### [Brief]
What you produce should be an exact transcription of the data, minus any pictures.
↓
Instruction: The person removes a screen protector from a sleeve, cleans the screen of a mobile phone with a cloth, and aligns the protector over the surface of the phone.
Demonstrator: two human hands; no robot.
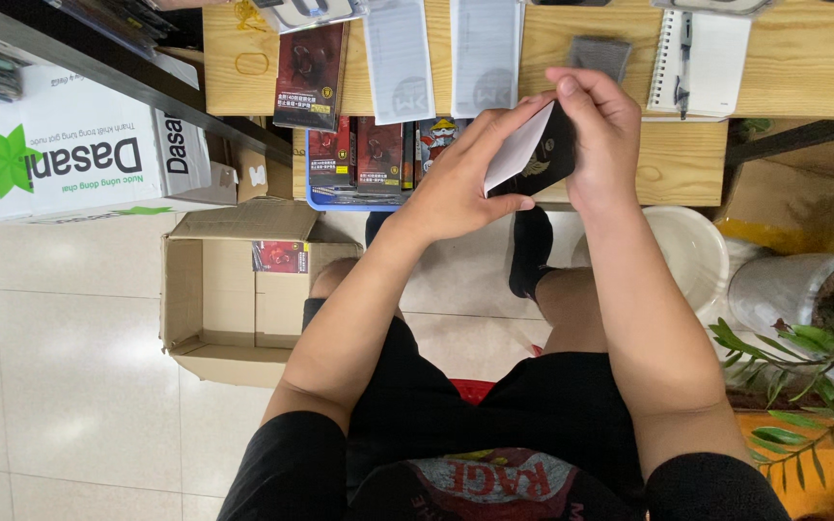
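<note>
The wooden desk (803, 68) runs along the far side, with white paper sheets (398, 58) and a spiral notebook (702, 58) lying flat on it. On the floor at the left sits an open cardboard box (229, 318), and one small red packet (280, 257) leans at its far wall; the rest of its inside looks bare. Just past it, a blue tray (325, 201) under the desk edge holds a row of dark red packets (378, 154) standing side by side. At the right, a white bucket (692, 251) sits on the floor (what is in it cannot be seen), beside a potted plant (822, 338).

Both hands are raised in front of the desk edge. The left hand (456, 183) pinches a white slip (518, 147) between thumb and fingers. The right hand (600, 135) is curled around a small black pack (554, 150), holding it tight. The slip rests against the pack, so the step in hand looks like putting the two together. That seems to call for a careful, steady push.
</note>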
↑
### [Answer for the task]
Instruction: The person removes a screen protector from a sleeve, cleans the screen of a mobile phone with a cloth, and aligns the protector over the surface of the phone.
Demonstrator: two human hands; no robot.
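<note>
The wooden desk (803, 68) runs along the far side, with white paper sheets (398, 58) and a spiral notebook (702, 58) lying flat on it. On the floor at the left sits an open cardboard box (229, 318), and one small red packet (280, 257) leans at its far wall; the rest of its inside looks bare. Just past it, a blue tray (325, 201) under the desk edge holds a row of dark red packets (378, 154) standing side by side. At the right, a white bucket (692, 251) sits on the floor (what is in it cannot be seen), beside a potted plant (822, 338).

Both hands are raised in front of the desk edge. The left hand (456, 183) pinches a white slip (518, 147) between thumb and fingers. The right hand (600, 135) is curled around a small black pack (554, 150), holding it tight. The slip rests against the pack, so the step in hand looks like putting the two together. That seems to call for a careful, steady push.
</note>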

Nothing remains to be answered in this exercise.